Li a motivação (esta no paragrafo 6 do acordão). O interesse publico alegado é a necessidade de atingir os objectivos de redução do défice num contexto em que o orçamento ja se encontra em parte executado.

Francamente acho as razões invocadas pelo Tribunal bastante fracas : se o principio da igualdade perante os encargos publicos cede, ainda que provisoriamente (neste caso para a duração inicialmente prevista na medida impugnada, o que torna a coisa ainda mais absurda, mas passemos), diante do imperativo abstrato de combater o défice, ou seja diante da necessidade de... cumprir as obrigações que são a propria razão de ser dos encargos publicos, então o principio em causa é totalmente desprovido de conteudo. O que o Tribunal esta a dizer é "que se lixe a igualdade, desde que o Estado esteja mesmo em apuros".

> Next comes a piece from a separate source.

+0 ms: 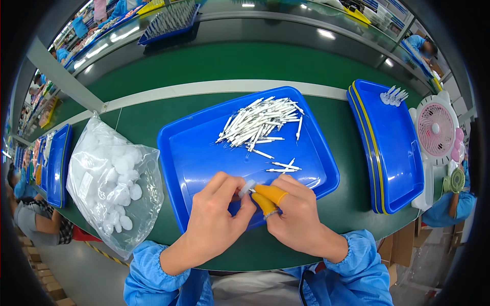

O que é mais uma razão para levantar a questão de principio : dar tais poderes a um tribunal é perigoso. Estamos a pedir-lhe, não que diga o direito, mas que ajude uma das partes a enfrentar as consequências do direito, o que é muito diferente. Não devia ser esse o papel do Tribunal.

Isto não acontece so em Portugal, infelizmente, e é bastante preocupante.